The signatories urged women aged between 45 and 69 to use the Government's free screening programme, a system they said was proven to reduce a woman's risk of dying from breast cancer.

They said radiologists and surgeons were increasingly seeing women with cancer who had been falsely reassured by thermography - and others who had been told they had cancer but didn't.

Josie Taylor, 40, from Glenfield on Auckland's North Shore, paid about $175 for thermal imaging. The clinic, by phone, delivered a positive result on the Friday before Queen's Birthday Weekend in June, but this turned out to be a false positive.

She had been told of this possibility but it did not lessen the agony of being unable to get medical advice during the long weekend.

She went to a medical breast-screening clinic and was told the waiting list was two to three weeks long.

"I broke down in their reception area.

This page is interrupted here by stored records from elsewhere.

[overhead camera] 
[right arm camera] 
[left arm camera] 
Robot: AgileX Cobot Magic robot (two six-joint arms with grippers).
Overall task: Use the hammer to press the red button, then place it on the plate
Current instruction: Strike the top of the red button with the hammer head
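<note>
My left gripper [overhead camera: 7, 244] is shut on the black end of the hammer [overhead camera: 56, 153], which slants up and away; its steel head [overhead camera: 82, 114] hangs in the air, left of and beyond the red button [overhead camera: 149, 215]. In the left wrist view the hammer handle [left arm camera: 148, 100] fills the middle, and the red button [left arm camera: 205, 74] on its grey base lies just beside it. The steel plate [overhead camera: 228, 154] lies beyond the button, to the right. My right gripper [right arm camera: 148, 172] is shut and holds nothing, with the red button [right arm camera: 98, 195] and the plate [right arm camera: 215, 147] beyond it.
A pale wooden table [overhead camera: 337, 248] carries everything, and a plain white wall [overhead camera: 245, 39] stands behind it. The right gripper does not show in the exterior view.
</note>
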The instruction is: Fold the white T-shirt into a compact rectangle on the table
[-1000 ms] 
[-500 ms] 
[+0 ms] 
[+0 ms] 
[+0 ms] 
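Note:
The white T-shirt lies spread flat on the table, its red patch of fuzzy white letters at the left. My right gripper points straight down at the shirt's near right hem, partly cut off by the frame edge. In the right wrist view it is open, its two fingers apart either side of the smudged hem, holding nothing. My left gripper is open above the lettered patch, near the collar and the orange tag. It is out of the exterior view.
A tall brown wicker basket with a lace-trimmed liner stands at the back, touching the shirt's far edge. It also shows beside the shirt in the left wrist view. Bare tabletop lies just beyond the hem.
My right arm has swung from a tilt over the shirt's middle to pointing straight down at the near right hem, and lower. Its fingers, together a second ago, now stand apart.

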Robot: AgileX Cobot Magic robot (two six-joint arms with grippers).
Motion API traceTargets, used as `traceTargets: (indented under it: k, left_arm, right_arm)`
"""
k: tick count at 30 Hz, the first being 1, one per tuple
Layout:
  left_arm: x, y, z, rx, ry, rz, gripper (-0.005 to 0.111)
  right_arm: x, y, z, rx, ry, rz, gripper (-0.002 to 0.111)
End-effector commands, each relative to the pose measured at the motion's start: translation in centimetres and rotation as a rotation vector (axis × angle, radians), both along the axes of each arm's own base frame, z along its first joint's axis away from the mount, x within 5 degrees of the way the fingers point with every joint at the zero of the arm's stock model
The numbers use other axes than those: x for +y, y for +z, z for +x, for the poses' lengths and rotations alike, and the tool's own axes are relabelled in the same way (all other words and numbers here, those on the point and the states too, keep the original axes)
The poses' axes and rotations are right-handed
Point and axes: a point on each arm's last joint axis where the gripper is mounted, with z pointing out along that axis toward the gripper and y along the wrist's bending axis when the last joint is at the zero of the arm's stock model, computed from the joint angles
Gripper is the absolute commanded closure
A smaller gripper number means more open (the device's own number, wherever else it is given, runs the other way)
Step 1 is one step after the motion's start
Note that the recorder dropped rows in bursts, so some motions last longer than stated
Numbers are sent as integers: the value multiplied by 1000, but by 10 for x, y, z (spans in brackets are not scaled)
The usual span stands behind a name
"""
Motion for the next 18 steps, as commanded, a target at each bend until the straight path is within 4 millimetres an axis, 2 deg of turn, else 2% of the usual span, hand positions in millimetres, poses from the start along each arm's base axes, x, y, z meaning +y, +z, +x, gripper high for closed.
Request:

They took me in straight away for a mammogram and ultrasound - and they all came out fine."

Ms Taylor will not have another thermogram but does not entirely regret the experience - not now that she has had the opportunity to speak publicly to warn other women.

"My message would be: stick to what's been tried and tested."

Clinical Thermography has dismissed the position statement, saying it disregards research that has found that thermal imaging improves breast cancer diagnosis if used alongside clinical examination, mammography and ultrasound scanning.

But Dr Baker said that the thermography studies were small and lacked statistical power.

Breast surgeon Dr Belinda Scott said thermography picked up about 18 per cent of cancers, in contrast to about 85 per cent for mammography in women aged 45 to 70.